* _YOUR TASK_
Restate word for word the lines below that run from the one holding "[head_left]" through the one holding "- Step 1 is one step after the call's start", inclusive. Pictures don't belong in the copy.

Stored entries:
==========

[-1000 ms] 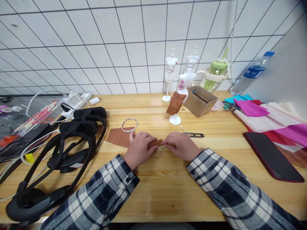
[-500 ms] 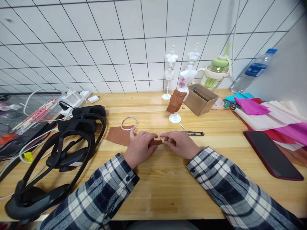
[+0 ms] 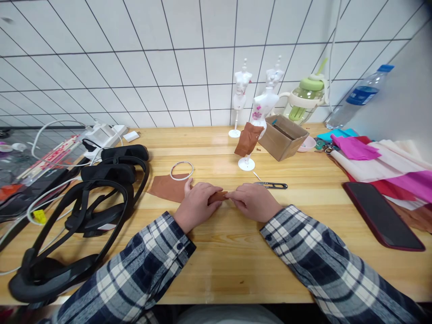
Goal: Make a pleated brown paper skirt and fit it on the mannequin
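Between my hands lies a narrow folded strip of brown fabric (image 3: 218,196). My left hand (image 3: 198,202) grips its left part between thumb and fingers. My right hand (image 3: 252,201) pinches the strip's right end with its fingertips. A larger flat piece of brown fabric (image 3: 167,188) rests on the table to the left, partly behind my left hand. On its upper edge sits a thin white ring (image 3: 182,171). Thread snips (image 3: 274,185) lie just beyond my right hand, with a small white stick (image 3: 257,176) behind them.
Mini dress forms (image 3: 265,105) stand at the back, one draped with brown fabric (image 3: 249,139). Beside them are a cardboard box (image 3: 283,141) and a green-lidded cup (image 3: 307,96). Black headsets (image 3: 114,211) and cables fill the left; a phone (image 3: 383,216), fabrics (image 3: 367,162) and a bottle (image 3: 361,96) occupy the right.
The right fingertips have closed on the strip's right end, where a small gap showed before. The strip now lies flatter and more of it shows. The whole view has shifted slightly.
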Demonstrator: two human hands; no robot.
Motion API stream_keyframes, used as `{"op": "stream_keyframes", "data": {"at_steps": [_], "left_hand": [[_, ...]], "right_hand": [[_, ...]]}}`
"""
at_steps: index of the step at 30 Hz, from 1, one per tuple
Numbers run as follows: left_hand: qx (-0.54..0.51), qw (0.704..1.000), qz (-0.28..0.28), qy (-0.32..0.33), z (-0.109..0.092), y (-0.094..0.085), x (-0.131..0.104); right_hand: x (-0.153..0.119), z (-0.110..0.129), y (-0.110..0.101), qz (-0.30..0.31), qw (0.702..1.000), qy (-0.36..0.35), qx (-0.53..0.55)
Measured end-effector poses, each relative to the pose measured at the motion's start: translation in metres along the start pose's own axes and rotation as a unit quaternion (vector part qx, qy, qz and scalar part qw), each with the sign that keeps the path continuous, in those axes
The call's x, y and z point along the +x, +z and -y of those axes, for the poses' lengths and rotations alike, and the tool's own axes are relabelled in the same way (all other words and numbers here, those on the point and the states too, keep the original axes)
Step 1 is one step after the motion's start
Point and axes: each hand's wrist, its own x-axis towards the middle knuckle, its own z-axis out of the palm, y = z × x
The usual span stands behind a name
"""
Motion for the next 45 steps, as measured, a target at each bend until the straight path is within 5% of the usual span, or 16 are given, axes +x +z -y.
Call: {"op": "stream_keyframes", "data": {"at_steps": [22, 32, 41, 45], "left_hand": [[0.056, 0.996, 0.005, 0.064, -0.006, -0.005, 0.001], [0.120, 0.989, 0.012, 0.089, -0.012, -0.011, 0.001], [0.100, 0.990, 0.020, 0.094, -0.008, -0.010, 0.002], [0.095, 0.991, 0.019, 0.089, -0.009, -0.010, 0.002]], "right_hand": [[0.004, 0.006, -0.010, 0.052, 0.996, -0.002, -0.072], [-0.002, -0.013, 0.001, 0.003, 0.997, 0.052, 0.065], [0.001, 0.000, -0.007, 0.052, 0.998, 0.023, 0.001], [0.001, -0.003, -0.003, 0.005, 0.996, 0.062, 0.060]]}}
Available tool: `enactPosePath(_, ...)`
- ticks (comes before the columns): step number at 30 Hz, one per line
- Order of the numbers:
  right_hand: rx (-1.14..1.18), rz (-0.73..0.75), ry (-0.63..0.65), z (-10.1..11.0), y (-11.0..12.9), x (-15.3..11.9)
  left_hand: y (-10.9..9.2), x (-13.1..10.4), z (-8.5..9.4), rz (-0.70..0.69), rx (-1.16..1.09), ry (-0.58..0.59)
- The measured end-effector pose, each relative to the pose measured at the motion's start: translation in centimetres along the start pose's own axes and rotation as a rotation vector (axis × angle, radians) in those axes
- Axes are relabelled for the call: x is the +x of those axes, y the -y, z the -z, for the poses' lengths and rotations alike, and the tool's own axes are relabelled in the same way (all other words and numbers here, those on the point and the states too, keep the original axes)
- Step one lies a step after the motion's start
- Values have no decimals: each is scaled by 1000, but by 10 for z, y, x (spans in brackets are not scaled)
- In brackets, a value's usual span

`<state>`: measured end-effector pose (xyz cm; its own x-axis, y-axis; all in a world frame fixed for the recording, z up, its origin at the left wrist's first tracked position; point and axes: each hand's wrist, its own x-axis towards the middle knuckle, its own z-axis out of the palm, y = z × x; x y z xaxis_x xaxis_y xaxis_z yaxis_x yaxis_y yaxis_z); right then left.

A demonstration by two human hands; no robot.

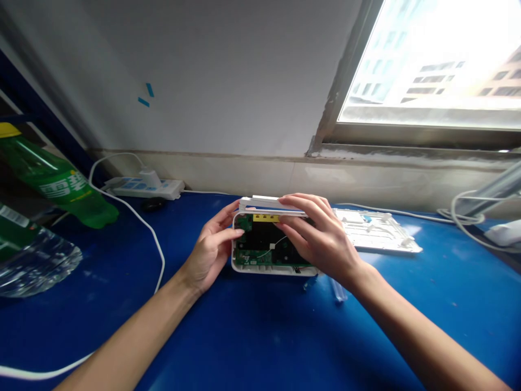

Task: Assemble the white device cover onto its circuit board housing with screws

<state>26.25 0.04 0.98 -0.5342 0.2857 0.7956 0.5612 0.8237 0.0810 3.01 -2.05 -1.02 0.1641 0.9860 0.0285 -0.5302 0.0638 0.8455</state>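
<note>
An opened white router (254, 269) is tilted up on the blue table, its green circuit board (254, 257) and a row of yellow ports (265, 218) exposed. My left hand (212, 246) grips its left side, thumb on the front edge and fingers behind. My right hand (315, 233) reaches over the right part, its fingers at the white bar-shaped antenna (264, 201) along the top edge. That hand hides the board's right side, and I cannot tell how firmly it grips. Behind it on the right lies a detached white cover (378, 233), inner side up.
A green bottle (69, 187) and a clear bottle (36, 263) are at the left. A power strip (150, 187) with a plugged-in charger sits by the wall, and its white cable (150, 225) runs down the left. A clear plastic piece (338, 290) lies below my right hand.
</note>
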Motion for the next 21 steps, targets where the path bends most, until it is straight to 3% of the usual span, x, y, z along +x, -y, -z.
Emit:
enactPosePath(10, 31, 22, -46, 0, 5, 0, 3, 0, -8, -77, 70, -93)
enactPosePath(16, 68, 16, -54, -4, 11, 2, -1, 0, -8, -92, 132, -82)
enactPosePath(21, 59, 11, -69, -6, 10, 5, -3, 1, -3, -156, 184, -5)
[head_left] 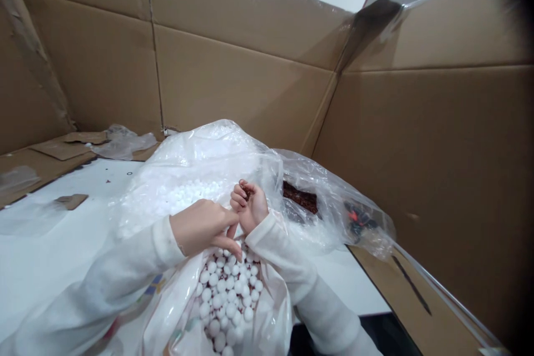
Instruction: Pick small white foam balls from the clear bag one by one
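Observation:
My right hand (250,208) is turned palm up with its fingers curled round small brown pieces (247,192). Beside it, my left hand (208,228) reaches in from the left, back upward, fingers pointing down and slightly apart, nearly touching my right wrist. Below both hands, an open plastic bag (277,311) holds many white balls (229,295) with small dark red bits among them. Behind the hands lies a large clear bag (217,144) of small white beads (187,192).
To the right, a clear bag (329,178) has dark brown material (300,197) near its opening and a black and red item (359,219) beneath the plastic. A dark thin strip (412,285) lies on cardboard. Cardboard walls (246,39) surround the white surface (45,250); plastic scraps (123,143) lie left.

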### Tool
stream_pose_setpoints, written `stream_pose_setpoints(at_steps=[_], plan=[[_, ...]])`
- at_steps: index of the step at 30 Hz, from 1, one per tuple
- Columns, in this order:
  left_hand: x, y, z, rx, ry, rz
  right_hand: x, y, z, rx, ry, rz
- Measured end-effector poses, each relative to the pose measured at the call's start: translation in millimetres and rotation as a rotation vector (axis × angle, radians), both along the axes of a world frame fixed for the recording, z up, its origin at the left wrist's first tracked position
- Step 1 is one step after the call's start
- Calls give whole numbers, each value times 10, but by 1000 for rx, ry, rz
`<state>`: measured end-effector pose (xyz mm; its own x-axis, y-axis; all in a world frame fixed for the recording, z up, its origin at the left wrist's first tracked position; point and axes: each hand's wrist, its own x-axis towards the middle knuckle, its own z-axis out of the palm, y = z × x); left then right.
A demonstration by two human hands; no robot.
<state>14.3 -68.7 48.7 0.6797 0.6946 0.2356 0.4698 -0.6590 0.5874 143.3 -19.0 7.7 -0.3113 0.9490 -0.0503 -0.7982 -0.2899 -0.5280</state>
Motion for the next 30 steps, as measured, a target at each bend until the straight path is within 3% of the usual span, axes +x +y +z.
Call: stream_pose_setpoints(at_steps=[2, 4, 10, 14, 19, 26, 30], plan=[[9, 42, -24, -81, -100, -11, -9, 7, 1, -2, 0, 2], [4, 144, -55, -274, -285, -10, -17, 14, -1, 3, -1, 5], [-66, 590, -203, -1162, -1333, 170, 1, 49, -22, -12, 52, 50], [-125, 715, -376, -1474, -1598, 291, -3, 77, -41, -65, 54, 60], [-133, 697, -481, -1518, -1595, 217, -24, 92, -58, -77, -2, 90], [-38, 687, -526, -1256, -1511, 69, -8, 46, -54, 56, -75, 155], [-50, 692, -573, -1267, -1571, 104, -13, 32, -59, 62, -84, 114]])
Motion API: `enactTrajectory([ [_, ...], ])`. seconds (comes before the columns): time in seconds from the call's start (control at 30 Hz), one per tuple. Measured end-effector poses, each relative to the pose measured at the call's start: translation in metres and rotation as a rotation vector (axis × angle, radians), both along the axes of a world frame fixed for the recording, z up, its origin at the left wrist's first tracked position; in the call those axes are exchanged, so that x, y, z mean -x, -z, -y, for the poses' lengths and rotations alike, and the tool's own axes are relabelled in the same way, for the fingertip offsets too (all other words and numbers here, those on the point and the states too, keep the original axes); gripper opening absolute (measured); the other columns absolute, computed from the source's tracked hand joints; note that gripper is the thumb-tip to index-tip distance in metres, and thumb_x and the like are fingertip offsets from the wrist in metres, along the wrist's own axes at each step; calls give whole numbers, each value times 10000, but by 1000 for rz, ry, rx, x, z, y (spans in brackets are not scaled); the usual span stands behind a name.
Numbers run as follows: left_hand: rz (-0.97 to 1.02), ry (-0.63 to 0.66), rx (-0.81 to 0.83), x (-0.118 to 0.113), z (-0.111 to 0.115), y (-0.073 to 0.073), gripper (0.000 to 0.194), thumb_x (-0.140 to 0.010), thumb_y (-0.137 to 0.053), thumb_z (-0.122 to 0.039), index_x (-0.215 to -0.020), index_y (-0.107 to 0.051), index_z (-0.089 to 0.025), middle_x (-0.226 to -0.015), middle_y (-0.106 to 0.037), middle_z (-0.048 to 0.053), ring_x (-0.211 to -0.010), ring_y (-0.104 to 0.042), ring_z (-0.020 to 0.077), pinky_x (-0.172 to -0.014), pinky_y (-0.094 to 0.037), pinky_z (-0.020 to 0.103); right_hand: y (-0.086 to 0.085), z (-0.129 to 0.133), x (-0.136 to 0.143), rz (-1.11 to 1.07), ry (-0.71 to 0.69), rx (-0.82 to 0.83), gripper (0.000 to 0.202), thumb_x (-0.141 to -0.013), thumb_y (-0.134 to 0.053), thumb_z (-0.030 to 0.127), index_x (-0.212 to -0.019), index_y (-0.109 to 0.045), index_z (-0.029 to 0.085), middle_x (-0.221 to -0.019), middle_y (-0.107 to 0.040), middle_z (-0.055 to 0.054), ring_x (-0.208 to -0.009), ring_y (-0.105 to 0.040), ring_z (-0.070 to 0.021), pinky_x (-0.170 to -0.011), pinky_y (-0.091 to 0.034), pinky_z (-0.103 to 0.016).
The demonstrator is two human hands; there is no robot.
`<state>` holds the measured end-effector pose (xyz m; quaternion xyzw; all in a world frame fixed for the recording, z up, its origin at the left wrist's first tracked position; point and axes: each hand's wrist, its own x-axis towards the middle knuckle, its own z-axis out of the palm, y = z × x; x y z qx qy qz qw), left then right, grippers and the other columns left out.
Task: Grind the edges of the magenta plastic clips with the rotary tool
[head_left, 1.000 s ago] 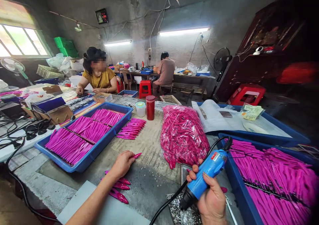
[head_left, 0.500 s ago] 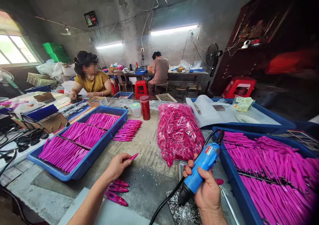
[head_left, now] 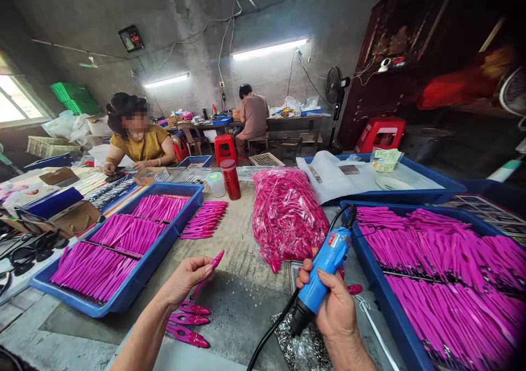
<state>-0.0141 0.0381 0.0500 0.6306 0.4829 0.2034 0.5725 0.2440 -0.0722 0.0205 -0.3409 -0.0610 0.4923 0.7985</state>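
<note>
My left hand [head_left: 181, 283] pinches a slim magenta plastic piece [head_left: 218, 258] with a pointed, glossy tip, held tilted upward above the table. Its tail hangs below my fingers. Just under that hand lie three similar magenta pieces [head_left: 189, 320], side by side, tips facing right. My right hand [head_left: 339, 310] is wrapped around a blue electric screwdriver [head_left: 324, 269], its black nose angled down to the left. Below the tool sits a clear bag of small metal parts [head_left: 306, 330]. Tiny rings [head_left: 246, 290] are scattered on the tabletop between my hands.
Blue trays of magenta pieces flank me: a left tray [head_left: 119, 300] and a right tray [head_left: 380, 300]. A stuffed clear bag [head_left: 290, 217] stands mid-table, beside a row of pieces [head_left: 204, 219] and a red jar [head_left: 230, 180]. A co-worker [head_left: 139, 146] sits across; another person [head_left: 253, 116] sits farther back.
My left hand has turned the magenta piece, so its tip now points more steeply up. My right hand still grips the screwdriver. The camera view has swung slightly right.
</note>
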Motion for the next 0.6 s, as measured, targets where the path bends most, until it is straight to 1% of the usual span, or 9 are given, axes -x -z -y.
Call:
enactTrajectory([
  [0.1,37,1,22,1,0,0,447,-611,-650,-571,-709,-576,-141,-623,-526,-32,-577,-418,92,-566,-301,211,0,0,0,-12,1,-6,528,-495,-707,296,-981,-515,221,-685,-578,11,-514,-511,-137,-480,-424,-277],
  [0.2,-1,9,-25,0,0,0,437,-642,-623,-566,-735,-587,-140,-616,-527,-35,-576,-423,95,-567,-308,212,0,0,0,-10,4,0,510,-491,-705,294,-960,-521,219,-681,-574,10,-509,-510,-137,-475,-423,-278],
  [0.23,-40,15,-68,0,-1,2,432,-655,-602,-567,-741,-592,-143,-609,-524,-36,-576,-425,100,-567,-313,215,0,0,0,-9,4,2,518,-494,-702,295,-974,-521,221,-681,-574,10,-508,-509,-137,-475,-421,-279],
  [0.3,-165,30,-207,-1,-2,7,394,-686,-562,-539,-754,-605,-153,-614,-530,-30,-596,-446,119,-582,-336,227,0,1,1,-5,-1,-1,549,-506,-694,298,-1019,-513,229,-685,-574,11,-504,-505,-136,-477,-417,-281],
  [0.43,-468,85,-537,-4,-1,25,229,-777,-469,-345,-783,-631,-182,-758,-593,16,-737,-530,158,-688,-391,248,-2,2,4,52,8,-31,565,-542,-670,303,-1075,-494,244,-694,-574,13,-501,-502,-135,-487,-406,-282],
  [0.5,-576,117,-629,-4,1,34,226,-816,-428,-284,-810,-634,-192,-823,-605,31,-791,-548,160,-730,-401,249,-3,3,7,103,27,-55,547,-554,-662,300,-1071,-493,247,-696,-573,12,-501,-506,-138,-490,-403,-286],
  [0.6,-705,141,-687,-6,5,43,230,-854,-413,-262,-840,-635,-204,-869,-616,39,-845,-554,168,-758,-404,255,-5,5,13,174,49,-80,501,-563,-663,311,-1032,-503,241,-701,-575,6,-505,-515,-148,-495,-405,-297],
])
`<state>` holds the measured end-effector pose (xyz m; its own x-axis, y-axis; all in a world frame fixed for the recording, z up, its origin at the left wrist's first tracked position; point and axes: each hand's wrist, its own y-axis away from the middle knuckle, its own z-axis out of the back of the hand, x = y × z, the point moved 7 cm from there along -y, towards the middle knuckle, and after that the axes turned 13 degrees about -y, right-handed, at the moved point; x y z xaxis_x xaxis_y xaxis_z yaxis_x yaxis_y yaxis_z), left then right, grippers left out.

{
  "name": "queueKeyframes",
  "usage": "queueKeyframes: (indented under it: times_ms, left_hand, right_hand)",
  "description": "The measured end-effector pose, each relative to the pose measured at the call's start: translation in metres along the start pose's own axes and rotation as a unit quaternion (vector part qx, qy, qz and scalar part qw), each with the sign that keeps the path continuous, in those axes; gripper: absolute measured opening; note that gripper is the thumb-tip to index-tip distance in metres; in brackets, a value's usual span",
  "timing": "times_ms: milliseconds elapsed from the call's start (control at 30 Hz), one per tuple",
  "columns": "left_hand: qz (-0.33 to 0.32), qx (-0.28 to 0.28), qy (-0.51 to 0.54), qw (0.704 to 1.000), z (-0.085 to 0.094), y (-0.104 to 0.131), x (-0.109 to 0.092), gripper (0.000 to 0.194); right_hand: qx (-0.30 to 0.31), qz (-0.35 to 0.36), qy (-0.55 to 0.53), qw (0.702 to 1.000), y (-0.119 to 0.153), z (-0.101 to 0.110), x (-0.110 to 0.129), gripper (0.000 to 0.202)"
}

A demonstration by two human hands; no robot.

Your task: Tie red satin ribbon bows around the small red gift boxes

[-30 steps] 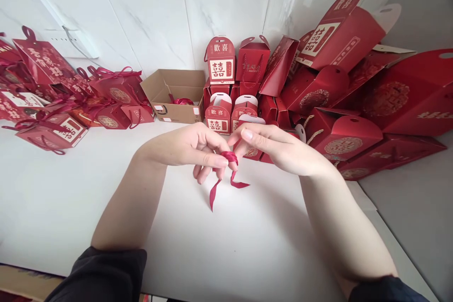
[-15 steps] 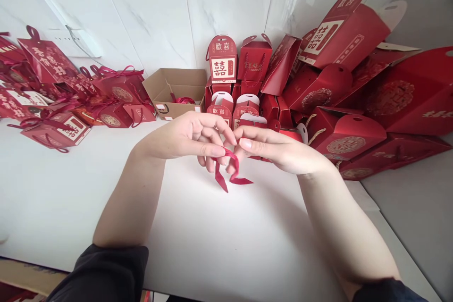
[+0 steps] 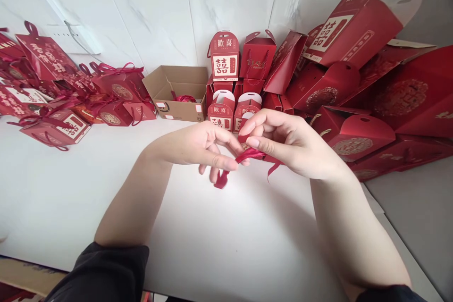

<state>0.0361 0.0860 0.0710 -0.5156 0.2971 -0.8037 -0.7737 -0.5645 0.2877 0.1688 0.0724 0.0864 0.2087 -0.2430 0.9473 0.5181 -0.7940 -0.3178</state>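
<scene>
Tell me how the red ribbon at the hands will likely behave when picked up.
The red ribbon will probably be floppy: one end droops below the left hand, another curls beneath the right hand. It is likely very light, being a thin, narrow strip. Its slight sheen suggests it may slip if pinched loosely.

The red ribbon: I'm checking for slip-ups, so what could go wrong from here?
The red ribbon between the left hand and right hand has a loose hanging end and might twist or slip. Beyond the right hand, red boxes are piled up; a wide swing might topple the tilted box on top.
</scene>
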Motion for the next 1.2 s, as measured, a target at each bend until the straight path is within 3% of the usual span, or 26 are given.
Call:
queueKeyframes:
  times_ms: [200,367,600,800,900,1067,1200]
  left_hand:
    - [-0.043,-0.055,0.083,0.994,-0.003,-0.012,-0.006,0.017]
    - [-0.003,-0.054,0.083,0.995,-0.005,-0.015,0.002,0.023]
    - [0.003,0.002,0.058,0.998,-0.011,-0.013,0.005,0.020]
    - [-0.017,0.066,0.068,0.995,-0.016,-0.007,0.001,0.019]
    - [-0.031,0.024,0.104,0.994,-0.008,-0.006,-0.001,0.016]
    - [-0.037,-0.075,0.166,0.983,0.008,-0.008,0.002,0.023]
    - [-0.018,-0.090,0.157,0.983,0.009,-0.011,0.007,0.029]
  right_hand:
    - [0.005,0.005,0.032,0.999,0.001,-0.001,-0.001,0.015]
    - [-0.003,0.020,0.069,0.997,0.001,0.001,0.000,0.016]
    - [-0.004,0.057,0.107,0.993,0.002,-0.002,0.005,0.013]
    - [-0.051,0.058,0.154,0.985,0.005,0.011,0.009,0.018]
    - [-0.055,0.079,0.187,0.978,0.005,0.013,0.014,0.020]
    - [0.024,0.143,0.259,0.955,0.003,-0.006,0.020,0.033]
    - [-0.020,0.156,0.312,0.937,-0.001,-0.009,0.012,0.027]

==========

* _SOLUTION FOR THIS PROBLEM_
[head_left] 
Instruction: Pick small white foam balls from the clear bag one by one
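Observation:
My right hand (250,208) is turned palm up with its fingers curled round small brown pieces (247,192). Beside it, my left hand (208,228) reaches in from the left, back upward, fingers pointing down and slightly apart, nearly touching my right wrist. Below both hands, an open plastic bag (277,311) holds many white balls (229,295) with small dark red bits among them. Behind the hands lies a large clear bag (217,144) of small white beads (187,192).
To the right, a clear bag (329,178) has dark brown material (300,197) near its opening and a black and red item (359,219) beneath the plastic. A dark thin strip (412,285) lies on cardboard. Cardboard walls (246,39) surround the white surface (45,250); plastic scraps (123,143) lie left.
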
### Tool
stream_pose_setpoints, written `stream_pose_setpoints(at_steps=[_], plan=[[_, ...]])`
- at_steps: index of the step at 30 Hz, from 1, one per tuple
- Columns, in this order:
  left_hand: x, y, z, rx, ry, rz
  right_hand: x, y, z, rx, ry, rz
- Measured end-effector poses, each relative to the pose measured at the call's start: translation in millimetres and rotation as a rotation vector (axis × angle, radians), both along the axes of a world frame fixed for the recording, z up, its origin at the left wrist's first tracked position
- Step 1 is one step after the call's start

This output is complete.